Service level objectives and service level indicators are SRE's primary tools for measuring reliability and tuning our priorities accordingly.
Service level indicators
A service level indicator (SLI) is a measurement of a system's behavior. Examples include
- availability: percentage of user requests that are handled error-free, and
- latency: percentage of requests that are completed within a certain deadline,
but might also include metrics particular to a service, like
- freshness: percentage of requests that are served with data less than a certain age, or
- durability: percentage of stored data that is retained over a certain long period.

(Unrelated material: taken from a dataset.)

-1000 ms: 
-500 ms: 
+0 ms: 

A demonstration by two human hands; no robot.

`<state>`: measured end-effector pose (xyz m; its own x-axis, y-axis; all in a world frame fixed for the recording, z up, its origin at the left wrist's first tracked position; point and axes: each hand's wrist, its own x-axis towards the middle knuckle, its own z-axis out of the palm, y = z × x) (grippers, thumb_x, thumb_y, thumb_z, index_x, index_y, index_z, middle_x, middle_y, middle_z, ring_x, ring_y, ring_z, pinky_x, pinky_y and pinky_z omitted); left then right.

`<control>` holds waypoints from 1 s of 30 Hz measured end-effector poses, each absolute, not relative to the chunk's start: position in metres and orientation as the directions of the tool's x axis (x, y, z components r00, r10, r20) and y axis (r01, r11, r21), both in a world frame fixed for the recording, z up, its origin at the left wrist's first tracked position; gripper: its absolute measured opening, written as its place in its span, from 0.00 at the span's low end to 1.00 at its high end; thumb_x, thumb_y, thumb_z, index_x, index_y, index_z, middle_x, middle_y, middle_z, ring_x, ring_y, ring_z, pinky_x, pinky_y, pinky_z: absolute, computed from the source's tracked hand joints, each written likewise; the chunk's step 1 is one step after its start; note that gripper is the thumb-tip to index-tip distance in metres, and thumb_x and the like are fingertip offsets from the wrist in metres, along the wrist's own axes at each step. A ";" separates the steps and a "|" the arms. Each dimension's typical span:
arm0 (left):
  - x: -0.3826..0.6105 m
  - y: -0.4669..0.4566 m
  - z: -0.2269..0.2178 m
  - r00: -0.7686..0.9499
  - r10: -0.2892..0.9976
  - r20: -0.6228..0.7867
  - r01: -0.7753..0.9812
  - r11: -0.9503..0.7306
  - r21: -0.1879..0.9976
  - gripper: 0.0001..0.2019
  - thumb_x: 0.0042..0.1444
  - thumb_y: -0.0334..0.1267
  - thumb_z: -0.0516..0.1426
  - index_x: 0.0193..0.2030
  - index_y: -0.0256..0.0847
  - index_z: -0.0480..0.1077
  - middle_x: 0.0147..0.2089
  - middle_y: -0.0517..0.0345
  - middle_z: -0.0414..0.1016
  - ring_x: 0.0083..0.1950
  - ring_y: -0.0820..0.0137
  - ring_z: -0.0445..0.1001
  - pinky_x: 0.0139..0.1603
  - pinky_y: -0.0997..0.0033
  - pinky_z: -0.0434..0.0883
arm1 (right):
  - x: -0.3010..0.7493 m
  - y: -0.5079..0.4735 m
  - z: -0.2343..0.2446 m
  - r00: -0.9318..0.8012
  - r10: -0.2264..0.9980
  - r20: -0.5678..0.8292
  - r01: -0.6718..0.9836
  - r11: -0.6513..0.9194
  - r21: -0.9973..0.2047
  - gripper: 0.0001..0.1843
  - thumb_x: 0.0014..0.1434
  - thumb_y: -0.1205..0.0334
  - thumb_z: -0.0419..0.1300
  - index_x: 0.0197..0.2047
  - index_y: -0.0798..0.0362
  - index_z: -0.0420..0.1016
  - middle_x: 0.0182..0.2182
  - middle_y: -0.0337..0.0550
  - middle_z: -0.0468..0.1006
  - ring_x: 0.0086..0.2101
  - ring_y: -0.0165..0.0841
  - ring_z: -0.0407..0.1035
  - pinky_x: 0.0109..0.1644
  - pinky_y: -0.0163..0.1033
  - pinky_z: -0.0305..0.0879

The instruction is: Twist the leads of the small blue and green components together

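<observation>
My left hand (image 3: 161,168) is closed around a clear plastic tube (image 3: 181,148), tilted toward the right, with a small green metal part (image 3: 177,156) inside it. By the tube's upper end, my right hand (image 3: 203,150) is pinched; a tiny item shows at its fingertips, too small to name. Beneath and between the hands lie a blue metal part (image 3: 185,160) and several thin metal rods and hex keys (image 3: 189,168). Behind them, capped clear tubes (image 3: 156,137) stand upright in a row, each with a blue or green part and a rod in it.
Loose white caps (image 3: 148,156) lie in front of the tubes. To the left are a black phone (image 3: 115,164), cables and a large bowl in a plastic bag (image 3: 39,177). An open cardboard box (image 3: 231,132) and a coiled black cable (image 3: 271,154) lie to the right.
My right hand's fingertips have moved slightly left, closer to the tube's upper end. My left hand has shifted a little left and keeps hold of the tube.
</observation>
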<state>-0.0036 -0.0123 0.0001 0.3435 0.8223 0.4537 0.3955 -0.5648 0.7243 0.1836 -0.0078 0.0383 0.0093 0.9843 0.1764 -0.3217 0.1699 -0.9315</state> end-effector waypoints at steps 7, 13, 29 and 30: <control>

For each service, we choose a set of SLIs custom-designed to be unambiguous, relevant, and based on available monitoring data.
Service level objectives
A service level objective (SLO) is an SLI combined with a numeric target that represents a satisfactory and achievable user experience. Examples include
- availability: 99.9% of user requests are handled error-free, and
- latency: 99.9% of requests are completed within 250 milliseconds,
and so on.
Each SLO represents the level of reliability we intend to achieve, and every quarter we check our actual performance against those targets. If we do better, that's certainly not a bad thing, although it might mean we can take more risks and deploy new features faster. But if we miss the targets, it means it's time to prioritize reliability work to return to a satisfactory user experience. By agreeing on the SLO in advance, we ensure that we're all on the same page about when that's appropriate.
An error budget is another way of thinking about any SLO: if 99.9% of requests are to succeed, then the remaining 0.1% are allowed to fail. Concretely, if a 99.9% service will receive a billion requests over the quarter, then it's allowed to return up to a million errors during that time, which constitute its error budget.
During outages, requests will fail, consuming part of that error budget—but not exceeding it, if the SLO is upheld. If any errors are left in the budget, they're allowed to be spent on maintenance downtimes, risky deployments, or other potential sources of instability.
(The same concept applies to SLOs that aren't about errors; if the SLO says that 99.9% of requests finish in 250 ms, then 0.1% of requests are budgeted to be slower than that.)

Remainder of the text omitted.